YOUR INSTRUCTIONS:
Retype nothing but the lines from the start of the material up to and including the line with "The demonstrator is". Pictures don't belong in the copy.

DATASET EXTRACT:

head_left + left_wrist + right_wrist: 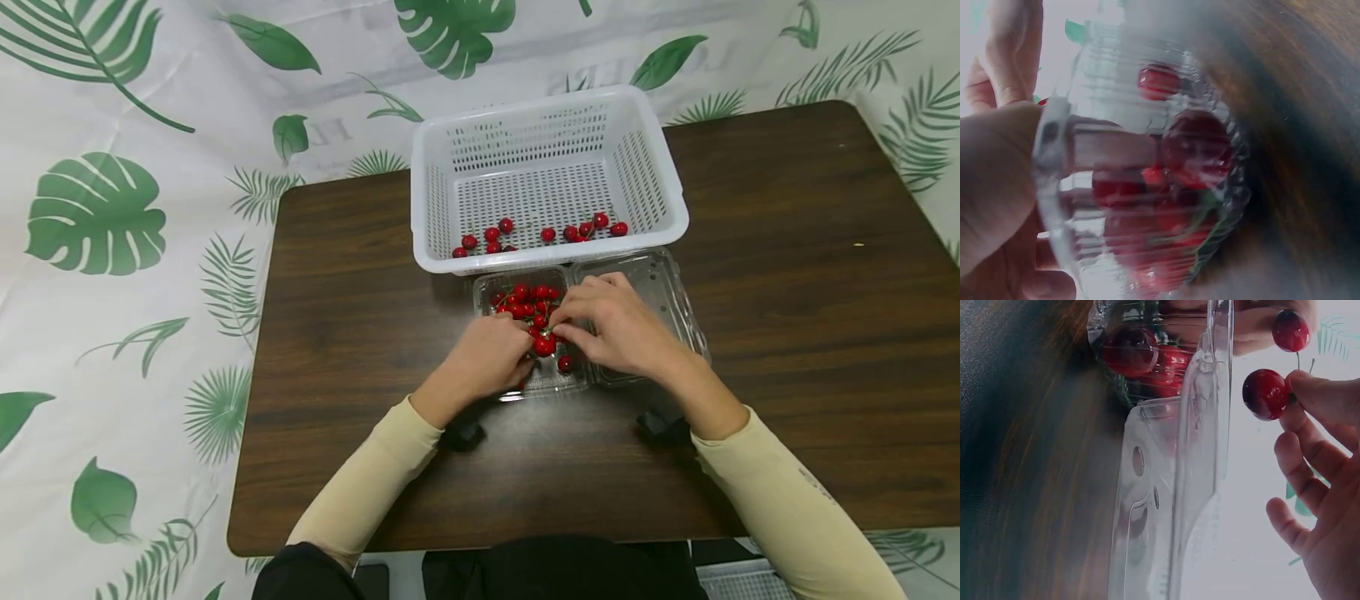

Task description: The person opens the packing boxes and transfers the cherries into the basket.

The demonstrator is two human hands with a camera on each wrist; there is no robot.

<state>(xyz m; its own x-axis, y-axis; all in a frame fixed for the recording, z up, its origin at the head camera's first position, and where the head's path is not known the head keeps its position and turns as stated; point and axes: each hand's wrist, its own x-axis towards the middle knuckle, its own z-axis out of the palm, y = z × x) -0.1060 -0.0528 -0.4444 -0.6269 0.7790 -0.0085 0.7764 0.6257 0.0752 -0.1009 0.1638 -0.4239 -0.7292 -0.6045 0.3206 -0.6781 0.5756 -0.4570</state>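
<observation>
A clear plastic clamshell box (551,383) lies open on the table with several red cherries (517,309) in its left half. My left hand (483,357) reaches over the box's left wall. Its thumb shows blurred through the wall in the left wrist view, beside the cherries; its other fingertips are partly hidden. My right hand (618,325) is above the box near the hinge. In the right wrist view its thumb and index finger pinch a dark red cherry (1265,394) by the stem end, and a second cherry (1291,330) hangs close by.
Behind the box stands a white perforated basket (551,265) with several cherries along its near side. The clamshell's lid (663,287) lies folded out to the right, close against the basket. Dark wood tabletop (810,333) extends to both sides, and a leaf-printed cloth (202,250) hangs beyond it.
</observation>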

SOLUTION:
head_left + left_wrist + right_wrist: 

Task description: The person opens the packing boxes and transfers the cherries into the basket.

The demonstrator is two human hands with a camera on each wrist; there is no robot.

The given output is complete.